The Barton doctrine is a legal principle that limits a court’s jurisdiction over a cause of action brought against a court-appointed receiver. Specifically, the doctrine requires that before a plaintiff can sue a receiver in a forum other than the court which appointed the receiver, the plaintiff must obtain leave from the appointing court to do so. Though the Barton doctrine was initially applicable to state court receiverships, federal courts have applied the doctrine in the bankruptcy context to shield a bankruptcy trustee from suits arising in connection with the trustee’s administration of a bankruptcy estate. As a result, before a plaintiff can sue a bankruptcy trustee in a nonbankruptcy forum, the plaintiff must obtain leave from the bankruptcy court. However, as the U.S. District Court for the Northern District of Illinois recently explained in In re World Marketing Chicago, 2018 WL 1989435 (Bankr. N.D. Ill. Apr. 26, 2018), this rule does not apply if the plaintiff brings suit in the very bankruptcy court that appointed the trustee.
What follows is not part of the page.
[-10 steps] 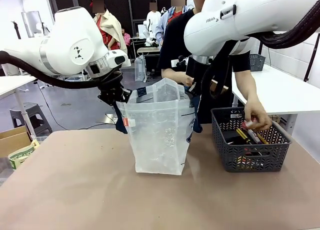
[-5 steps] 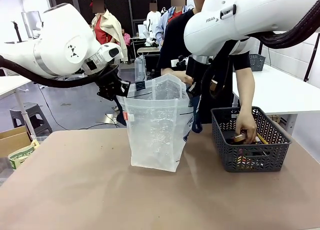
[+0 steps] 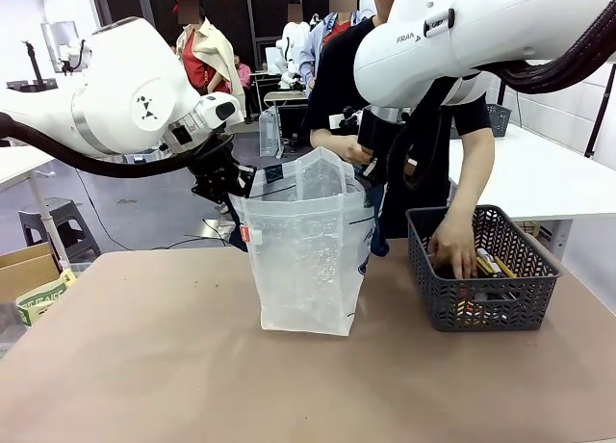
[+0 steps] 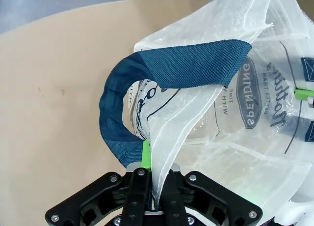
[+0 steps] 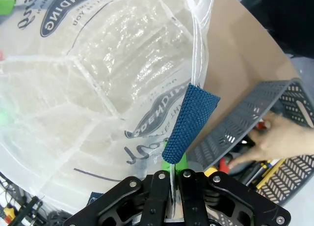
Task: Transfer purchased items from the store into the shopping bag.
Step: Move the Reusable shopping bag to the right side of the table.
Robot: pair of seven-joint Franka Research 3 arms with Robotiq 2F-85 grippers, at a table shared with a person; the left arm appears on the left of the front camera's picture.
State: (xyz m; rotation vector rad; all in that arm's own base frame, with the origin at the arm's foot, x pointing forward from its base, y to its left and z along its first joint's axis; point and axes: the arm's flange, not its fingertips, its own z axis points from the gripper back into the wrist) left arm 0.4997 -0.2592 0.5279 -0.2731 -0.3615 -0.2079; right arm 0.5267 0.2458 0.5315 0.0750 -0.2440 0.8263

The Barton doctrine is grounded in the U.S. Supreme Court’s decision in Davis v. Gray, 83 U.S. 203 (1872) wherein the Supreme Court recognized that because a court-appointed receiver is “virtually a representative of the court … appointed for the benefit … of all concerned,” the receiver should not be subject to suit in connection with the performance of his or her duties, unless the appointing court permits the prosecution of such a suit. Relying on Davis, the Supreme Court in Barton v. Barbour, 104 U.S. 126 (1881) established that before bringing suit against a receiver in a foreign court, the plaintiff must first obtain leave from the appointing court.